Doctor hockey has patched up the best of them

Surgeon by day, hockey doctor by night: David Mulder has been the Chief Physician for the Montreal Canadiens since 1999. / Photo: Owen Egan
Surgeon by day, hockey doctor by night: David Mulder has been the Chief Physician for the Montreal Canadiens since 1999. / Photo: Owen Egan

Habs physician cut his teeth stitching up Redmen

By Jim Hynes

Sports medicine has come a long way since Dr. David Mulder started treating the wounded warriors of the McGill Redmen hockey and football squads back in 1963. And Mulder has come a long way, too. The young medical resident and sports fan who signed on to tend to the cuts, bumps and bruises of his fellow McGill students is now the Chief Physician for the most famous team in all of hockey, the Montreal Canadiens.

Through it all, Mulder (MSc’65) has remained intimately tied to McGill. Currently Chief of Thoracic Surgery in the Department of Surgery at the MUHC and a professor in the Faculty of Medicine, he also served long stints as both Chief of Surgery and Chair of the Department.

When Mulder enrolled in McGill’s residency program in general surgery in July 1963 after getting a medical degree in Saskatoon, there really was no such thing as sports medicine. His first exposure to treating injured athletes came when Dr. Douglas Kinnear, his mentor and predecessor with the Canadiens, asked him and two of his fellow surgical residents if they would help out with the McGill hockey and football teams as well as the Montreal Junior Canadiens, “suturing up cuts and dealing with bumps and bruises,”  Mulder said. “And we really enjoyed it because they paid us $10 a game… for the Junior Canadiens anyway.

“It wasn’t something I set out to do, not at all,” he said. “But it was something where I was glad to get the opportunity, I have to admit. And then one thing led to another.”

A two-year stint pursuing studies in cardiothoracic surgery at the University of Iowa aside, Mulder has managed to keep one foot in a hockey dressing room ever since. He took care of the Canadiens’ American Hockey League affiliate Voyageurs in the lone season they played in Montreal, and then seconded Kinnear, the acknowledged dean of pro sports doctors, with the Canadiens many years before succeeding him as the team’s Chief Physician in 1999.

“I really enjoy it,” Mulder said of working with the Canadiens. “It’s an avocation, a release from what I do here at the hospital every day. It’s certainly very enjoyable.”

Mulder cites the introduction of helmets as the biggest change he has seen over his many years in hockey, at least from a medical perspective.
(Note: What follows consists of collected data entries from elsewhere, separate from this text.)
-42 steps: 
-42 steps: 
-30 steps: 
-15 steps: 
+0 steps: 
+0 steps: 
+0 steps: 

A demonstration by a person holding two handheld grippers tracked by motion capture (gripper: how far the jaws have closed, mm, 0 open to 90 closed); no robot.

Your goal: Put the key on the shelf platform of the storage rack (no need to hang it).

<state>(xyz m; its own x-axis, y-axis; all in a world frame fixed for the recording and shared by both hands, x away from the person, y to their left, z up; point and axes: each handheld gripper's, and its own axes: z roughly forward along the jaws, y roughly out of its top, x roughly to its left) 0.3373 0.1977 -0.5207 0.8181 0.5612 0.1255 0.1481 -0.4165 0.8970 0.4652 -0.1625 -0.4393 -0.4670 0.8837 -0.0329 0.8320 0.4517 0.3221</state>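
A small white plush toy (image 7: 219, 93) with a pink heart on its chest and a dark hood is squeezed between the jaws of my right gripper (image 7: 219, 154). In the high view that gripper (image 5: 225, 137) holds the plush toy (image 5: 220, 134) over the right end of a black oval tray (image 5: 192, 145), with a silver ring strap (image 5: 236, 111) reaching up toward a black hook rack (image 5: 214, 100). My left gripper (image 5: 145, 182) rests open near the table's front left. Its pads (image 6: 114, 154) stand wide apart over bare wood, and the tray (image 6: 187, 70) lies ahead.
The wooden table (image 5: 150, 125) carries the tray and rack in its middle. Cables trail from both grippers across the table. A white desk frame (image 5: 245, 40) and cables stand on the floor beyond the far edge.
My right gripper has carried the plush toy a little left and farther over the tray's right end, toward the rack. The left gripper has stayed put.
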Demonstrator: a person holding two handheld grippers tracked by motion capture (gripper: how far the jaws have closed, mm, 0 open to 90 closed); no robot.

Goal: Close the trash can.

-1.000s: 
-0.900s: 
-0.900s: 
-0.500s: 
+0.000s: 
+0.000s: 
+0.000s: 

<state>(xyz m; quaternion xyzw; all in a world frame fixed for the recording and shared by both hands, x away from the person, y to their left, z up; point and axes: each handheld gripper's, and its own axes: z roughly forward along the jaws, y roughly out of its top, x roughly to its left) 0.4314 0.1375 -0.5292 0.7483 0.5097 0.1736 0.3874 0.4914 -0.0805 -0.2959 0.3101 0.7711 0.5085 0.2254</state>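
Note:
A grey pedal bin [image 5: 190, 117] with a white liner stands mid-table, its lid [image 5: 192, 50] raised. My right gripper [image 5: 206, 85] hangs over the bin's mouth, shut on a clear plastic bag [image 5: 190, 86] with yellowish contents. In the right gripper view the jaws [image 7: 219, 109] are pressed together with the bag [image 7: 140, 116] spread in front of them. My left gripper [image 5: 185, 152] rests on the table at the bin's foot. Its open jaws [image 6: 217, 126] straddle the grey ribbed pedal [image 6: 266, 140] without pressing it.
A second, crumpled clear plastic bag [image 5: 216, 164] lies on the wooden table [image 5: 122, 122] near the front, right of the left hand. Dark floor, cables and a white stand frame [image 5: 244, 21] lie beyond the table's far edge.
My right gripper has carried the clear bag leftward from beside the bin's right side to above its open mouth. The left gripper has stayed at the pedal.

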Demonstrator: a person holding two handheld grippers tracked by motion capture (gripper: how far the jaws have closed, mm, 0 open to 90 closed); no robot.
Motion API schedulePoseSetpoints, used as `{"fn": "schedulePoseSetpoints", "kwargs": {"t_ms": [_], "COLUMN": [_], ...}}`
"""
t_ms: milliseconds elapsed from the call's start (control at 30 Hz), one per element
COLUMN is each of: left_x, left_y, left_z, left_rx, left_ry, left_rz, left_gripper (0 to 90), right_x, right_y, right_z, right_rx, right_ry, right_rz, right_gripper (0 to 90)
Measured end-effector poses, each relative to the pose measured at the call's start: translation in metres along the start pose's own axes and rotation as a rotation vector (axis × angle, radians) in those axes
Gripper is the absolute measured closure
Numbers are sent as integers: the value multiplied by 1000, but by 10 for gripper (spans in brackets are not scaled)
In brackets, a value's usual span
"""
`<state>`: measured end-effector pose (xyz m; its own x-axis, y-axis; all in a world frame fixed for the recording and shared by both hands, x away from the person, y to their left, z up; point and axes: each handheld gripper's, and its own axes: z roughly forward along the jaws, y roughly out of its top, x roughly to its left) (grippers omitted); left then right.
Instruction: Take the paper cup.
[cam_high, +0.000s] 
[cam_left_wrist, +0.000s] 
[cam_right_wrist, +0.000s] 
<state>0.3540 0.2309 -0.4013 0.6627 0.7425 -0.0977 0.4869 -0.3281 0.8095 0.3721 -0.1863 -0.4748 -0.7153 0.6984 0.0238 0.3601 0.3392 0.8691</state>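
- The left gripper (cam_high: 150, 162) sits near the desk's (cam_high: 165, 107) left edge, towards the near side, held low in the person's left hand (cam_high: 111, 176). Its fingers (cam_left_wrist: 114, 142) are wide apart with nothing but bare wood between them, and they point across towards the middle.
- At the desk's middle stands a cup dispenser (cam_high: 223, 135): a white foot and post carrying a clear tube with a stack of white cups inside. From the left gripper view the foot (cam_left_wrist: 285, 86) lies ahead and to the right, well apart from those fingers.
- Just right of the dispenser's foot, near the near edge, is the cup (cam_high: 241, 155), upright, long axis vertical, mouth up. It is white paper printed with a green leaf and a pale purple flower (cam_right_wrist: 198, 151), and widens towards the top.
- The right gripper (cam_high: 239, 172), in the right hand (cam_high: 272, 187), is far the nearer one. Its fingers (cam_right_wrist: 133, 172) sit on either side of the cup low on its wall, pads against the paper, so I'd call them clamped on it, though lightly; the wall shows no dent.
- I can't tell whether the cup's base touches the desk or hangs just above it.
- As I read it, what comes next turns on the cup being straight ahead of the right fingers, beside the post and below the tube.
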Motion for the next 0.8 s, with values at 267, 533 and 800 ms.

“When I worked for the Junior Canadiens the big thing was how fast you could sew up a facial cut – Dr. Kinnear used to call us the cut men. Then, with helmets and facemasks, cuts and eye injuries disappeared completely with junior players and concussions virtually melted away,” he said. “It’s a different time. On a relative basis, concussions are actually a surprisingly small problem now compared to what they were back then. But we hear more about them now because of reporting.”

While the number of head injuries has diminished, Mulder and his colleagues are faced with an increasing number of injuries to the abdominal wall, something that may have been dismissed as a “groin pull” in the days of “old time hockey.”

“And we don’t understand them all. I’ve noticed how well-conditioned the athletes of today are, and the two might be related. They’re bigger and heavier and move faster. And with all the muscle training they do…when the muscles are fully loaded and they get checked, that’s when they get hurt. That’s one theory anyway.”

Luckily, new technologies have revolutionized the diagnosis and treatment of injuries to muscles and ligaments.  Doctors now have imaging technologies like CT scans and Magnetic Resonance Imaging (MRI) at their disposal.

“Those are things we never even dreamt about a few years back,” Mulder said. “Now we can do an MRI of a groin and see a torn muscle where before we used our clinical judgment. Now we can virtually tell you how many strands of muscle are torn.”

Today, with sports medicine an increasingly popular area of study at McGill, Mulder has no trouble finding volunteers to help him treat his star patients.

“We have lots of medical students and residents who want to shadow me because they have a chance to go down to the Bell Centre,” Mulder said. “I think it’s a good exposure to learning about sports medicine. Every hockey game we have a surgical resident who comes down with us, just like I started out a long time ago.”

And, getting to the important stuff, just how bad is André Markov’s knee?

Sorry. Doctor-patient confidentiality.